Australia | Nov 09 2021
This story features CREDIT CORP GROUP LIMITED. For more info SHARE ANALYSIS: CCP
Credit Corp is diversifying earnings while continuing to expand its share of debt purchasing in the US.
-Credit Corp's US debt purchasing share increases substantially
-Weakness in Australasian PDLs evident
-Several pilots underway to diversify earnings spread
By Eva Brocklehurst
Credit Corp ((CCP)) has hit the ground solidly in FY22, with US debt purchasing share increasing to 8-9% from 3-4%. The business has several pilots underway in both Australasia and the US in order to diversify its earnings stream.
Macquarie points out the opportunity for growth has increased in the US as greater consumer activity will lead to more debt sales in the medium term. Yet Australasian growth is likely to be affected by shrinking credit card balances, low arrears and banks withholding debt sales.
Canaccord Genuity suspects this is why the company has maintained its earnings outlook at the AGM – net profit guidance is unchanged – rather than delivering an upgrade.
Weakness in Australasia is evident and Morgans estimates $100m in debt purchasing is required to sustain earnings, which looks difficult. Moreover $130m in purchasing is required for FY23. That said, the broker expects PDL supply will improve.
Net profit guidance is $85-95m with lending volumes noted at 94% of pre-pandemic levels. Debt purchases have been upgraded slightly, to $220-240m from $200-240m. The company has secured $210m in PDLs for FY22, including $150m in the US. Morgans suggests a sustaining $200m in US PDLs is required in order to be confident in the growth path.
First quarter collections were down -3% on the prior comparable quarter albeit up 20% on Q1 FY20. Morgans notes collections efficiency has improved, underpinned by lower numbers in the US. A return to normal labour markets in the US is also supported by operating capacity.

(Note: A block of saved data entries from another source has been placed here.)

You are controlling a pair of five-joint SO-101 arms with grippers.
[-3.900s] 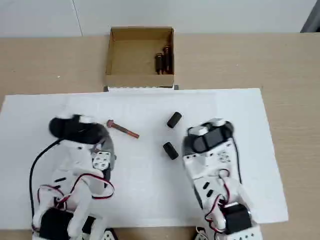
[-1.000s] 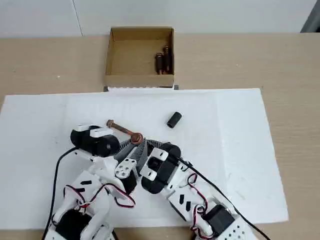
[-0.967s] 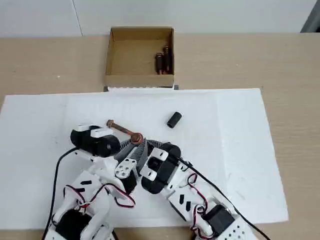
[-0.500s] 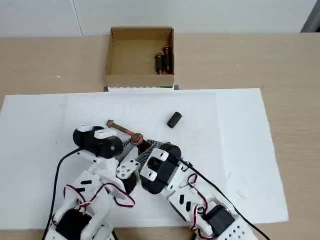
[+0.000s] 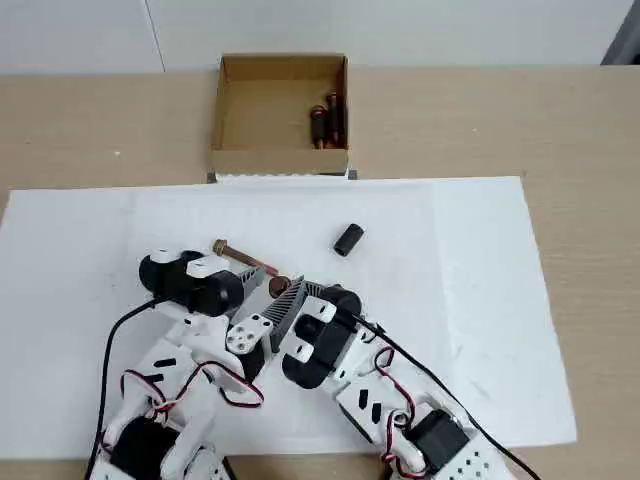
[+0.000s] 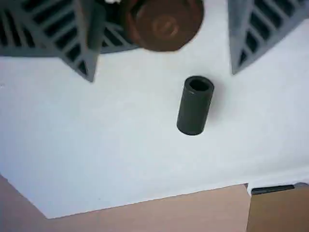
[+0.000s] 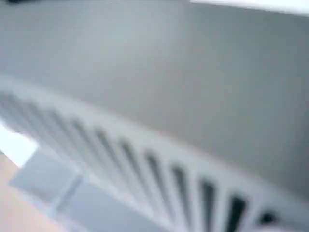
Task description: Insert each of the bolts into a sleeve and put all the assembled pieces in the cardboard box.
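Between the left gripper's (image 6: 161, 76) wide-spread fingers (image 6: 72, 43), a brown hexagonal bolt head (image 6: 164, 18) faces the wrist camera, touching neither finger as far as shows. Beyond it a black sleeve (image 6: 194, 105) lies on its side on the white sheet (image 5: 480, 300). Another bolt (image 5: 243, 259) lies on the sheet just beside the left arm (image 5: 190, 282). The right arm (image 5: 325, 345) leans in close against the left one; its grasp cannot be told. Farther back on the tabletop (image 5: 100, 120), the cardboard box (image 5: 280, 160) holds assembled pieces (image 5: 328, 118) along one side.
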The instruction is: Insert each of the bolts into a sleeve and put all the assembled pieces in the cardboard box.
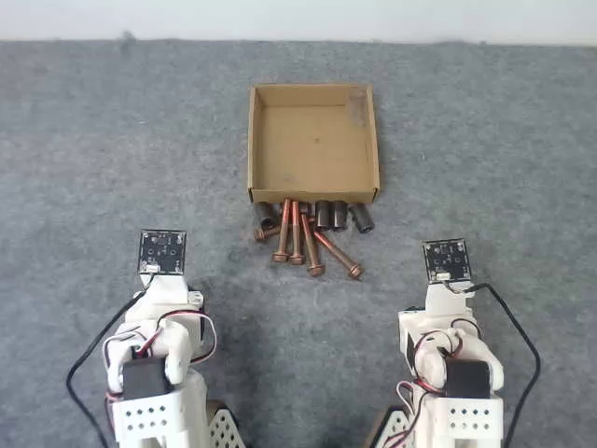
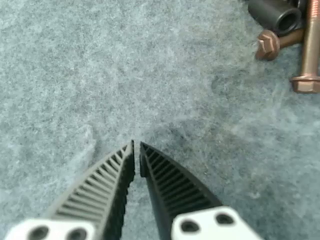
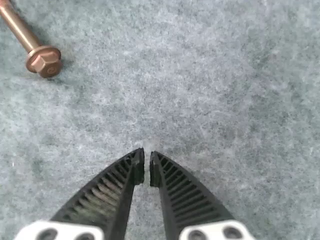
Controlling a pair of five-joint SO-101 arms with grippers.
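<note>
The left hand (image 2: 137, 150) and right hand (image 3: 146, 157) are hovering pinched together, empty, over the near worktop (image 1: 93, 140). Bolts (image 1: 295, 233) and sleeves (image 1: 324, 215) are lying heaped against the empty cardboard box's (image 1: 253, 140) near wall, seemingly so either arm can reach.

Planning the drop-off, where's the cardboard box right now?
In the high view the cardboard box sits centred and farthest back, bolts and sleeves lying just before its near wall.

left arm (image 1: 160, 327): drawn back, jaws closed, empty | right arm (image 1: 448, 338): drawn back, jaws closed, empty
</note>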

Gross lending was down -6.5% in the first quarter yet this is a seasonally quiet period and lockdowns impinged on the numbers. The company is confident a solid recovery in volumes will occur post the end of lockdowns.
Macquarie also expects a recovery as restrictions ease and raises long-term growth assumptions to reflect momentum in the US as well as the potential from new products. The broker also points out the balance sheet positions the business to increase its investment in PDLs as supply recovers and there is a funding advantage relative to competitors in Australia.
The US consumer lending pilot, with the potential to provide depth to the market, is expected to be developed carefully. Macquarie notes this is an amortising product with a cap of 36% APR (cost of credit as a percentage of the total loan amount).
The automotive lending product was re-launched in Australia and Canaccord Genuity will be observing just how this resonates, given this operating space is increasingly crowded.
The product has been offered via brokers rather than directly. Morgans notes this pilot, launched in the fourth quarter of FY21, has hit record monthly volumes although it is early days and the business is sub-scale.
The company has also launched the BNPL product, wizpay, which the broker considers is more of a "customer acquisition" proposition rather than a serious competitor in the segment. Macquarie agrees this product is partially defensive, with the potential to feed into consumer lending.
Canaccord Genuity, not one of the seven brokers monitored daily on the FNArena database, has a Hold rating and $28.80 target. The database has three Buy ratings. The consensus target is $34.17, suggesting 2.4% upside to the last share price.